また、第二コリントで、「汚れたものと分離せよ」と言われています。聖なる父は、聖であられるので、汚れたものとは一緒におられません。汚れたものが一切ないのが神の国です。霊的な汚れ、目に見えない汚れ、人の心の中の汚れ。そうしたものは相容れないのです。神の国は、神を愛する人のためのものです。また、神を愛する人を、天の父は愛して下さいます。

それは、この世的な職業の成功とか、この世的な家族の物質的な繁栄とか、この世的に経済が豊かになることとか、この世的に人間関係がうまくいくこととは、一切、相容れません。

そういう中で、ほぼ全ての人は、そうしたこの世の原理に基づいて生きています。神の国とその義を第一に求める人は、周囲を見渡すと、皆無に近い状況です。残念ながら。ほぼすべてのキリスト信徒の家族は、主イエス・キリストの福音を理解しません。少なくとも、神が働いて、家族全員が救われる奇蹟が起こるまでは、家族の中で、福音を信じている人、そしてそれを実践している人は、一人だけという状況が続きます。

そういう中で、父に反し、母に反し、家族がその人の敵となる。そういうことが起こるのです。

そのような「剣」をもたらすために、主イエス・キリストはこの地の上に遣わされました。

預言者の立場も、全く同じです。

上で引用したマタイの続きの部分を読んでみて下さい。主イエス・キリストの従うことが、いかに厳しさを含んだものであるか、よくわかります。

わたしよりも父や母を愛する者は、わたしにふさわしい者ではありません。また、わたしよりも息子や娘を愛する者は、わたしにふさわしい者ではありません。
自分の十字架を負ってわたしについて来ない者は、わたしにふさわしい者ではありません。
自分のいのちを自分のものとした者はそれを失い、わたしのために自分のいのちを失った者は、それを自分のものとします。

マタイ10:37-39

神の国は、この世とは全く相容れません。神の国を求める行為は、自分の十字架を負って、主イエス・キリストについて行く道です。自分の命をも進んで投げ出さなければなりません。

○神から「言え」と言われたことを、言わないでいると、殺されるのが預言者

神に召されているけれども、まだ中途半端な人。神に召される人として、エペソ1:4にある通り天地創造の前から主イエス・キリストにあって選ばれている人。神に召されたけれども、その実、神に反逆して歩んでいる人。預言者は、そういう人たちに、到底受け入れられないようなことを、はっきりと告げます。

天の父が「言え」とおっしゃったことを、それらの人たちに告げなければなりません。

エゼキエルでは、相手が聞いても聞かなくても、それを語らなければならないと、神である主、すなわち、福音書で「天の父」として御子から紹介された神が命じています。

彼らは反逆の家だから、彼らが聞いても、聞かなくても、あなたはわたしのことばを彼らに語れ。
エゼキエル2:7

「彼らの顔にひるむな」と天の父はおっしゃいます。

人の子よ。

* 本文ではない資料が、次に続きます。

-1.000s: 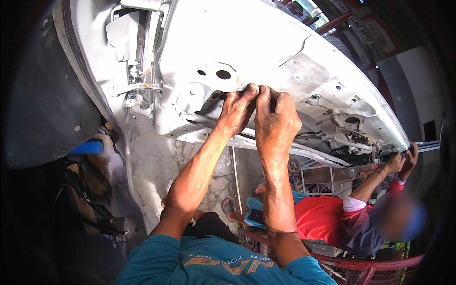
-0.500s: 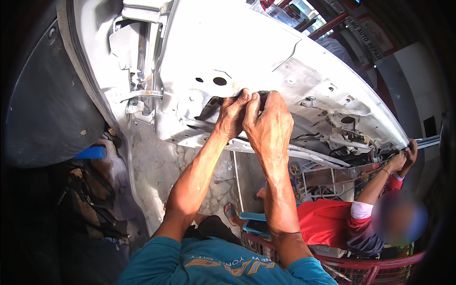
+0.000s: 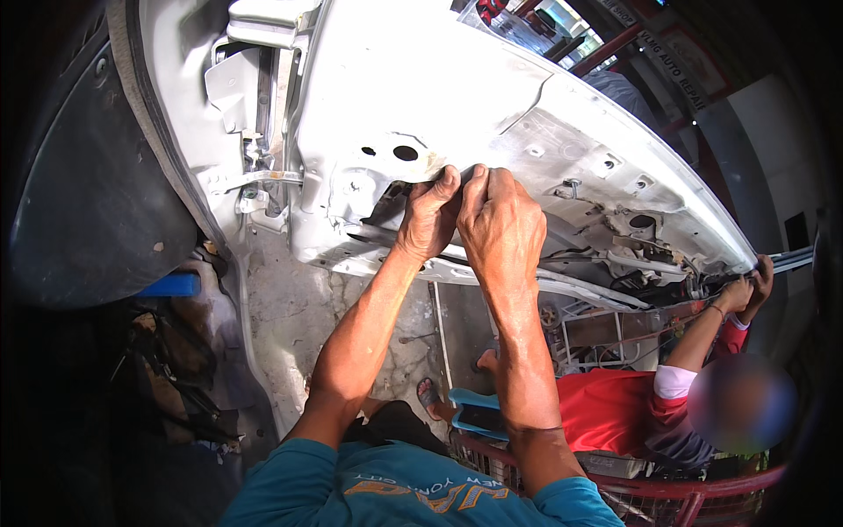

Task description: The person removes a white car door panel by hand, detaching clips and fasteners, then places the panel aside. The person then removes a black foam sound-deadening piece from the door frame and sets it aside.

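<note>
A white car door (image 3: 386, 79), stripped of its trim, stands open in front of me. Both my hands are at the upper edge of the large opening in its inner panel. My left hand (image 3: 428, 215) is closed, thumb pointing up and fingers curled out of sight behind it. Beside it, my right hand (image 3: 500, 220) is also closed, its thumb and forefinger pinched near the edge. Whatever lies between the fingertips is hidden. Inside the door's openings, dark cavities and a window mechanism (image 3: 645, 250) show to the right of my hands.
A co-worker in a red shirt (image 3: 606, 404) has both hands at the door's right end. A metal door check strap (image 3: 263, 177) links door and body at left. Below are a concrete floor (image 3: 299, 299), a blue stool (image 3: 479, 413) and a red metal rail (image 3: 702, 487).
My thumb and finger tips have drawn slightly apart, the right hand shifting a little to the right. Both hands stay at the same edge of the opening.
</note>
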The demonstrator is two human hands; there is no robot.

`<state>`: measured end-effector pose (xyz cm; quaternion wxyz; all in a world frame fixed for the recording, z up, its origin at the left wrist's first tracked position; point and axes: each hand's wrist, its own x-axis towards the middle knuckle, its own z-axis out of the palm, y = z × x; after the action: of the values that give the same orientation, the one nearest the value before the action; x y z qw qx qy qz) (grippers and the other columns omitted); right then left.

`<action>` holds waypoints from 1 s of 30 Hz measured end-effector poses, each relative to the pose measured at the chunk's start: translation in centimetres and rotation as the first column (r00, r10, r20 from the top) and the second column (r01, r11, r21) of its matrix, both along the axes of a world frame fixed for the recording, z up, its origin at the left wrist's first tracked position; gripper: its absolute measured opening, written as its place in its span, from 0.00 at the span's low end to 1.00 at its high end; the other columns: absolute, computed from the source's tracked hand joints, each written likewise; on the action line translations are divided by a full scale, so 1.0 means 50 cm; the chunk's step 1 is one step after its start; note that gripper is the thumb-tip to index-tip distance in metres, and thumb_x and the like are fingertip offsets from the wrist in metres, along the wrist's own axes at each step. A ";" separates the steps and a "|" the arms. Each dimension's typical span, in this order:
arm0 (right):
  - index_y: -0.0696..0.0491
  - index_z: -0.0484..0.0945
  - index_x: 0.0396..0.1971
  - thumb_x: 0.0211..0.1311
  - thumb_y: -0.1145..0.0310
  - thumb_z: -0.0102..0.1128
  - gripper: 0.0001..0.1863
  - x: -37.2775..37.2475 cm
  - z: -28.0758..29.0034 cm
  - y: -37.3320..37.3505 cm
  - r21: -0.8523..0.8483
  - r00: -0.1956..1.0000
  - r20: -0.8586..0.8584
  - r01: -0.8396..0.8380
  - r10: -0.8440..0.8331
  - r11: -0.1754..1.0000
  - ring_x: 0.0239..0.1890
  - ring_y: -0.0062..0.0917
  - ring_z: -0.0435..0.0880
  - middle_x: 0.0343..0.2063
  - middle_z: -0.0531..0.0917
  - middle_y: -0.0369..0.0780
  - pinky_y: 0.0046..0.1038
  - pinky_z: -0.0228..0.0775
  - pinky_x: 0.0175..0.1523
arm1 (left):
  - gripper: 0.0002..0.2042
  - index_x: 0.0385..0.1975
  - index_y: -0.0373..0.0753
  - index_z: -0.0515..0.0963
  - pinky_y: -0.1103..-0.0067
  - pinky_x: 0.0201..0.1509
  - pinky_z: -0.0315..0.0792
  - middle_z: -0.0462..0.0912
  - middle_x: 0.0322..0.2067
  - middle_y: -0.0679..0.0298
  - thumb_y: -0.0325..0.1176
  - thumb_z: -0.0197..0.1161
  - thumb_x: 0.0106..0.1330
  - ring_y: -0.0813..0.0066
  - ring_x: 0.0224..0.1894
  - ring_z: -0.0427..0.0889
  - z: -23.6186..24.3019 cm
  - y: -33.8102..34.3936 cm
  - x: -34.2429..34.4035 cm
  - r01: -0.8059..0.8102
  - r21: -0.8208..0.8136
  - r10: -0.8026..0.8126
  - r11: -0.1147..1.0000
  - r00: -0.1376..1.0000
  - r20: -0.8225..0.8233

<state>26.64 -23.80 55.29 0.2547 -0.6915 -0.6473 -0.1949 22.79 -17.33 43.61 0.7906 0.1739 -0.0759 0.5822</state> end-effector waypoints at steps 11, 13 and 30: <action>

彼らや、彼らのことばを恐れるな。たとい、あざみといばらがあなたといっしょにあっても、またあなたがさそりの中に住んでも、恐れるな。彼らは反逆の家だから、そのことばを恐れるな。彼らの顔にひるむな。
エゼキエル2:6

また、神が、預言者に対して、「言え」とおっしゃったことを、言わないでいるのなら、預言者が、神によって殺されます。

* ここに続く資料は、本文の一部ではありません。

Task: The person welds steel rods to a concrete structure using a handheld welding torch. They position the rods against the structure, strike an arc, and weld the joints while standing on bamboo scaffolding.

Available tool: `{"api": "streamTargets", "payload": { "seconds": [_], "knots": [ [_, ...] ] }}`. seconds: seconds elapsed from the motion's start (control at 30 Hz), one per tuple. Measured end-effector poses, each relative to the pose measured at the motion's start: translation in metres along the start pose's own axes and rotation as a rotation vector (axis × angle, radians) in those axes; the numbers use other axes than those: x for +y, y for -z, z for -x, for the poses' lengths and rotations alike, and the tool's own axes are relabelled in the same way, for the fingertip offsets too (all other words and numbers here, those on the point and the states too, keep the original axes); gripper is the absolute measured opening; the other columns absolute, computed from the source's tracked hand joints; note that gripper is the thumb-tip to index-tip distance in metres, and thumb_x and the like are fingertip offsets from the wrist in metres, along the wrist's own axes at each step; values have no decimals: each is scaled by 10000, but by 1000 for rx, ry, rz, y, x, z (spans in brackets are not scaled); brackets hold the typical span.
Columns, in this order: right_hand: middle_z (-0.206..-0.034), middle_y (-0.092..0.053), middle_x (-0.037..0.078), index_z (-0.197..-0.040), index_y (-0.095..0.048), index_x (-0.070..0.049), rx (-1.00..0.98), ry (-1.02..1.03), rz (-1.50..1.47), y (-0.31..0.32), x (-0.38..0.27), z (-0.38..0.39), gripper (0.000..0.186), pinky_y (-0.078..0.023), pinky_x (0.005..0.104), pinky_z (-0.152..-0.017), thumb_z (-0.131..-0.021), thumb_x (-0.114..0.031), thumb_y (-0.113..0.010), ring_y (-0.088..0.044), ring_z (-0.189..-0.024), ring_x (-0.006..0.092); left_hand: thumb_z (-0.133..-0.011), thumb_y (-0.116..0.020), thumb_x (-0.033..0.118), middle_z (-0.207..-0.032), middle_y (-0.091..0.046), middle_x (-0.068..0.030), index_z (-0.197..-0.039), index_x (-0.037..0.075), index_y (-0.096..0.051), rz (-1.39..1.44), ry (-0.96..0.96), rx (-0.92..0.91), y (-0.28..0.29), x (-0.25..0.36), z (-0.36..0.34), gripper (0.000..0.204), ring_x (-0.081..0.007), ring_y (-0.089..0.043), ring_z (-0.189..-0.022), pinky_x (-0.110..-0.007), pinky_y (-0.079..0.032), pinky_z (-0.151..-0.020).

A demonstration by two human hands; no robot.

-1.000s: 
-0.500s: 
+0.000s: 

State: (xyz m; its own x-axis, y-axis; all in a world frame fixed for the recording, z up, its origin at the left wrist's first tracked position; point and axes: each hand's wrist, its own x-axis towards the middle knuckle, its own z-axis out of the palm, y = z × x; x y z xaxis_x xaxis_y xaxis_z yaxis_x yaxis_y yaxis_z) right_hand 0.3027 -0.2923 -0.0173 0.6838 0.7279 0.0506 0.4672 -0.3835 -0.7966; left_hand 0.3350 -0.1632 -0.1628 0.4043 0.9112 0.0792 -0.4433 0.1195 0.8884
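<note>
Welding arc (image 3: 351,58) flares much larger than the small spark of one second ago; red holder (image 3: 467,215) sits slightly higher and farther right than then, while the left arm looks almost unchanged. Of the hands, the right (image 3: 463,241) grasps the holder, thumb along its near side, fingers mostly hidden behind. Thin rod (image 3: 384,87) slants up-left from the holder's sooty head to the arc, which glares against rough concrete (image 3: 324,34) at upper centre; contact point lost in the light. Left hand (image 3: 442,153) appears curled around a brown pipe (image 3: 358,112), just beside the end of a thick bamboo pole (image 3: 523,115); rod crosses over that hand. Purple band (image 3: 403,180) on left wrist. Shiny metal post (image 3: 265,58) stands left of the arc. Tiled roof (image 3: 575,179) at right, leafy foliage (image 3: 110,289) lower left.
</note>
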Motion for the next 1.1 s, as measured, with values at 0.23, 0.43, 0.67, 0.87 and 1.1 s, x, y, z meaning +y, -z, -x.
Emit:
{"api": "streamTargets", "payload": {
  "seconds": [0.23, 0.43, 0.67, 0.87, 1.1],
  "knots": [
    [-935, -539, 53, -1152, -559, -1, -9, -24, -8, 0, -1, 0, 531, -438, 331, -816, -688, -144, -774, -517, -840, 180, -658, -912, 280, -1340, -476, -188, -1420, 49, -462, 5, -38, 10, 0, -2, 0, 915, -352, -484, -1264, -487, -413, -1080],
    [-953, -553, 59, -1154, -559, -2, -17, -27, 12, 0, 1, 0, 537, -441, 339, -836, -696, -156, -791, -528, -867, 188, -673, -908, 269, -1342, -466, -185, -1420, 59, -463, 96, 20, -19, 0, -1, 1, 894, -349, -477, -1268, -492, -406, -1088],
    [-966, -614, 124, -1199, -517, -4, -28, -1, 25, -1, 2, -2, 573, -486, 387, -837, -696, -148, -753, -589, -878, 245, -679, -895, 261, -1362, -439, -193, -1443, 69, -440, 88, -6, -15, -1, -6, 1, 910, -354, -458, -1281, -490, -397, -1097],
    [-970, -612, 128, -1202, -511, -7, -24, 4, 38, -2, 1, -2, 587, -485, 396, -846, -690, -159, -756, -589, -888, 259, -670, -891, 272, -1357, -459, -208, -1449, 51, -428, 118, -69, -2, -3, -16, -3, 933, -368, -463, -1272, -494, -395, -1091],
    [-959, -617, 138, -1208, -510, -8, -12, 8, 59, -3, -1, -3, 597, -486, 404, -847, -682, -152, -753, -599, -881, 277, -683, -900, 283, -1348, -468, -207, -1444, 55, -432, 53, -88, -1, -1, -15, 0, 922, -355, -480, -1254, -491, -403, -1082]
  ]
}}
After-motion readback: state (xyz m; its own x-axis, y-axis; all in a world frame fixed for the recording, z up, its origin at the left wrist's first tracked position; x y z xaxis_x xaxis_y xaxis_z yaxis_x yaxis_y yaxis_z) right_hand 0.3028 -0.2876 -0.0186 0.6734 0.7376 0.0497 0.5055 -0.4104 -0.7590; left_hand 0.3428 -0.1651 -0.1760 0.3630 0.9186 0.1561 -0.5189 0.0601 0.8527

「人の子よ。わたしはあなたをイスラエルの家の見張り人とした。あなたは、わたしの口からことばを聞くとき、わたしに代わって彼らに警告を与えよ。
わたしが悪者に、『あなたは必ず死ぬ』と言うとき、もしあなたが彼に警告を与えず、悪者に悪の道から離れて生きのびるように語って、警告しないなら、その悪者は自分の不義のために死ぬ。そして、わたしは彼の血の責任をあなたに問う。
もしあなたが悪者に警告を与えても、彼がその悪を悔い改めず、その悪の道から立ち返らないなら、彼は自分の不義のために死ななければならない。しかしあなたは自分のいのちを救うことになる。
もし、正しい人がその正しい行ないをやめて、不正を行なうなら、わたしは彼の前につまずきを置く。彼は死ななければならない。それはあなたが彼に警告を与えなかったので、彼は自分の罪のために死に、彼が行なった正しい行ないも覚えられないのである。わたしは、彼の血の責任をあなたに問う
しかし、もしあなたが正しい人に罪を犯さないように警告を与えて、彼が罪を犯さないようになれば、彼は警告を受けたのであるから、彼は生きながらえ、あなたも自分のいのちを救うことになる。」

エゼキエル3:17-21

預言者が、預言するとは、そういうことです。

神がご自身の民と認める人たちにおいて、到底、受け入れられないようなことを、「言え」と言われて、言わなければならない。そうでなければ、預言者の命が取られる。預言者とは、そういう役目を、神から負わされた人です。